WORK TO BE COMPLETED:
Images should be omitted while the rest of the data is duplicated exactly.

DATASET EXCERPT:
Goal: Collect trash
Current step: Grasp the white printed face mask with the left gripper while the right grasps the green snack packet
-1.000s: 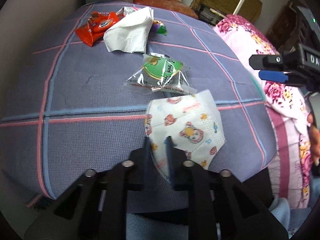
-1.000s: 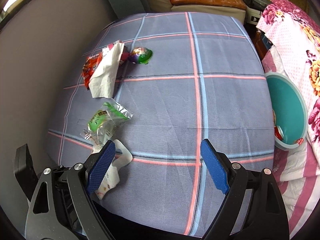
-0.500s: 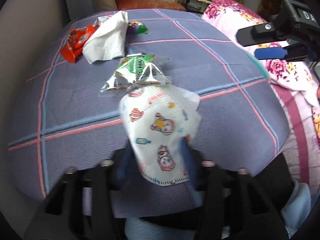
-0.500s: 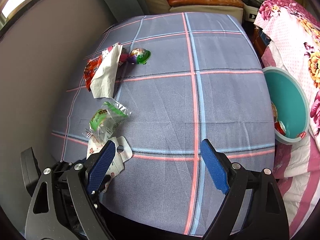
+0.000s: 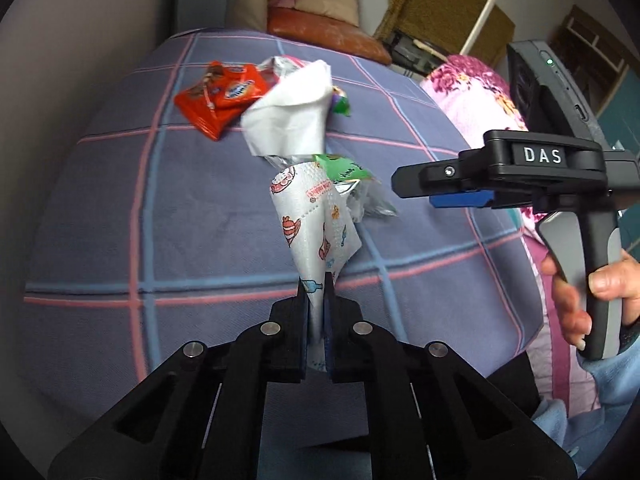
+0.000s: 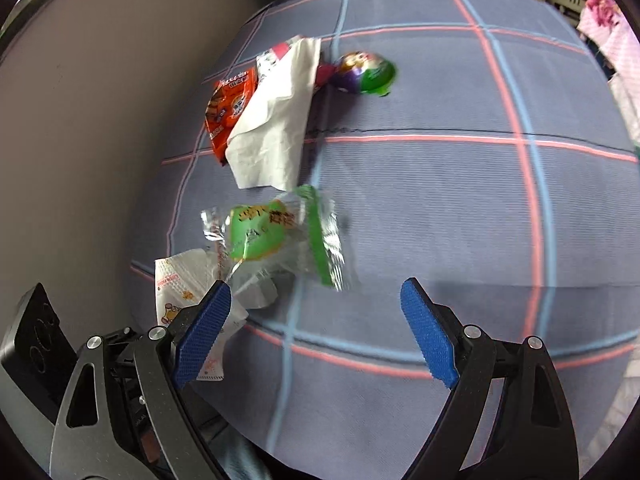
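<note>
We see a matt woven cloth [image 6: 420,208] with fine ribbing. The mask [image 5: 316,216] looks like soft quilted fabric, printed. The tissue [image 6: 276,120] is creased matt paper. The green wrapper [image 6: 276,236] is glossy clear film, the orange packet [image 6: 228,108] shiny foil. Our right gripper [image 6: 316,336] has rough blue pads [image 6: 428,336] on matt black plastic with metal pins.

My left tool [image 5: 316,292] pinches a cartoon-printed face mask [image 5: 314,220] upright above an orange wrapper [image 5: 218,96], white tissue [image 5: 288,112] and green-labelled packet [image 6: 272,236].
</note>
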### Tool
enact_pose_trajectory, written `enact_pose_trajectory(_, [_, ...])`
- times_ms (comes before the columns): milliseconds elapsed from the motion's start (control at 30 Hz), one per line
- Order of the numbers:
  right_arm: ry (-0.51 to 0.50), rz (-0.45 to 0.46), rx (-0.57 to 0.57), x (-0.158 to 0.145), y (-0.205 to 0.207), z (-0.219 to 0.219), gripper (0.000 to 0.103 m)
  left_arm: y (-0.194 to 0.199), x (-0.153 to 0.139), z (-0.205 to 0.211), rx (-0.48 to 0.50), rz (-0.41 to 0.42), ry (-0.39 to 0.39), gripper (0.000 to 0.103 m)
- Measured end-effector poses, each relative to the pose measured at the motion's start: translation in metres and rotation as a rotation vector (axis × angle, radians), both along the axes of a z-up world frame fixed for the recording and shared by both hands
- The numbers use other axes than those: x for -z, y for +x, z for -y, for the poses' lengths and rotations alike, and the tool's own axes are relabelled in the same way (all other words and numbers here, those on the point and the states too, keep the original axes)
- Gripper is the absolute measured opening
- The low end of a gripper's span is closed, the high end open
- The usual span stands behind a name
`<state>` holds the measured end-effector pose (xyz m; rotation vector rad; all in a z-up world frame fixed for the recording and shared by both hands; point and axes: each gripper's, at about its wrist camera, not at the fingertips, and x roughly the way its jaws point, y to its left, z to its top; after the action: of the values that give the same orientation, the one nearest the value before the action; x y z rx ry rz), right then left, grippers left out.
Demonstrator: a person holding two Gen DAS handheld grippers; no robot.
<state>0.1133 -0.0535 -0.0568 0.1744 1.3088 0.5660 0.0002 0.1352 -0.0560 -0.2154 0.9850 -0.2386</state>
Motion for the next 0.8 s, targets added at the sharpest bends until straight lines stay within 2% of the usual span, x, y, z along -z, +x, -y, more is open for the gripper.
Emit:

YOUR RESPONSE:
Goal: Collect trash
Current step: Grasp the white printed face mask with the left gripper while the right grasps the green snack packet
-1.000s: 
-1.000s: 
-0.500s: 
-0.500s: 
+0.000s: 
+0.000s: 
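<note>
We see a matt woven cloth [image 6: 420,208] with fine ribbing. The mask [image 5: 316,216] looks like soft quilted fabric, printed. The tissue [image 6: 276,120] is creased matt paper. The green wrapper [image 6: 276,236] is glossy clear film, the orange packet [image 6: 228,108] shiny foil. Our right gripper [image 6: 316,336] has rough blue pads [image 6: 428,336] on matt black plastic with metal pins.

My left tool [image 5: 316,292] pinches a cartoon-printed face mask [image 5: 314,220] upright above an orange wrapper [image 5: 218,96], white tissue [image 5: 288,112] and green-labelled packet [image 6: 272,236].
</note>
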### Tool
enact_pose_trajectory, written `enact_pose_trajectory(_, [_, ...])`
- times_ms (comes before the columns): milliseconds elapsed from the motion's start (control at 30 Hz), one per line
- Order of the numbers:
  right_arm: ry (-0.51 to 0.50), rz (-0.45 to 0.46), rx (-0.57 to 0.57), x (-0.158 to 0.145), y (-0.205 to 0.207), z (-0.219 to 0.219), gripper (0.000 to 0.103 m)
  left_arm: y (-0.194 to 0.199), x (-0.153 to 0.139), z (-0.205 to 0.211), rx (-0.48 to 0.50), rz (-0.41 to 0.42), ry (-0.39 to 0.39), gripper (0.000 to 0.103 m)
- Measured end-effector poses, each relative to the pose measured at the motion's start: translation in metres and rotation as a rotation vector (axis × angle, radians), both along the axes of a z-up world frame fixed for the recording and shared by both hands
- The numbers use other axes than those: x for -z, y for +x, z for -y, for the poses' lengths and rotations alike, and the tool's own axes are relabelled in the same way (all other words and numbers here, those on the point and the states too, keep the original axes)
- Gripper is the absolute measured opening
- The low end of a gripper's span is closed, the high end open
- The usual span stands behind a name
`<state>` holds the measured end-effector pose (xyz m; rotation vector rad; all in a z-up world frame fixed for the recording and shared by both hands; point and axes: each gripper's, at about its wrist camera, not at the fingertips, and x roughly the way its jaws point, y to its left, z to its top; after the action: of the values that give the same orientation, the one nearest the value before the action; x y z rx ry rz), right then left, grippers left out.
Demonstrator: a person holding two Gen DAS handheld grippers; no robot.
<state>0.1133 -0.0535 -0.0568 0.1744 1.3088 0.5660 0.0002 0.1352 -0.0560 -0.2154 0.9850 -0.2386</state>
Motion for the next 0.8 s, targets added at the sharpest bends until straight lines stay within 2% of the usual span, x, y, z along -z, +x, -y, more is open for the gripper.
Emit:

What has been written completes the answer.